If we are to harness the potential of open data to allow us to ask better questions, and make better choices, we need to consider what kinds of conversation allow us to reach an informed consensus, rather than afford 'victory' to the most skillful orator with the weightiest arsenal of 'killer stats'.It would be futile to attempt to exhaustively catalogue the ways in which our conversations about data may go awry, so I will touch upon just two areas which seem to me to be among the most influential: definitions and significance.
My concern here is the struggle we have in maintaining the distinction between a concept and the indicators we have chosen, in a particular situation, to define that concept. For example, a child receives free school meals based on their financial circumstances: this has for some time been widely used as an indicator for 'deprivation'. Enter 'free school meals deprivation' into google, and the first result is a blog post disputing the validity of connecting the indicator to the category: a little further down, a press release from the Department for Education announcing that half of the new free schools opened this September are in "the 30% most deprived communities". A little digging reveals the latter claim was based on the 'Index of multiple deprivation' - a number of different indicators (including free school meals) combined into one overall deprivation 'score'.

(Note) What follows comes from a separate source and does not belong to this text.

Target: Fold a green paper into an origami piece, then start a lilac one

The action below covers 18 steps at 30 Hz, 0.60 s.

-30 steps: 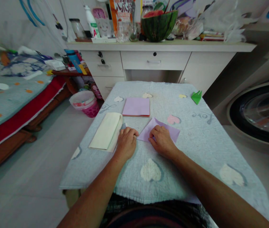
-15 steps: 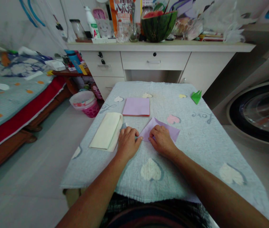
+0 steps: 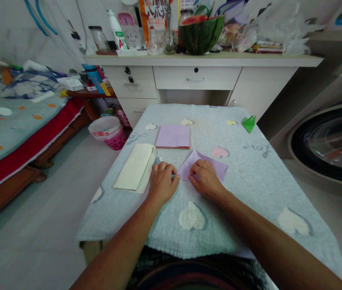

Some combinations of indicators may be more sensible than others in different contexts, but the full content of the concept will remain stubbornly elusive. There is an inescapably ethical compenent to such concepts as deprivation, wealth, well-being, education, security.... A conversation about what any of these 'mean' drives which indicators are chosen, but once chosen, we are prone to conflate the two, and thereby shut down a vital part of the ongoing discussion.
Our assessment of the significance of a statistic is prone to a worrying array of more or less irrational influences. An awareness of confirmation bias, "a tendency for people to favor information that confirms their preconceptions or hypotheses regardless of whether the information is true", should usefully undermine the confidence we have in our own opinions. Yet we are usually pretty keen on our opinions: much of our journalism and political discourse trades on our willingness to take sides, then boo, hiss, clap or cheer accordingly.
Daniel Kahneman's description of 'System 1' and 'System 2' thinking sets out a widely-noted distinction between our quick reactions, guided by intuition, familiar associations and narratives, and the slower process of rational analysis, which interrogates such reactions, seeks out further relevant information and attempts to reach logical conclusions. The use of data and statistics can easily give us the false impression that our conversation is resolutely 'System 2', grounded in cool logic and rationality: from whence we derive the conviction that anyone who disagrees with our position has simply got their facts wrong: or rather, 'their facts' are derived from a biased position and are therefore insignificant. The reality is almost certainly that we all flip between these modes of thought, whether snatching at connections, reflecting upon new information, defending one's position or identifying common ground.
So the answer is....?
I can't pretend to have a fool-proof formula for successful data-discussion: my concern is rather to highlight some of the causes of our regular failure to reach wise, inclusive decisions based on a shared understanding of the information available. If I have any prescription to offer it is merely to suggest some of the qualities which might guard against predictable sources of error. If we were to bring more humility, persistence, patience, flexibility and empathy to our discussions, and celebrate these qualities when we recognise them in others, I think that'd be a good start.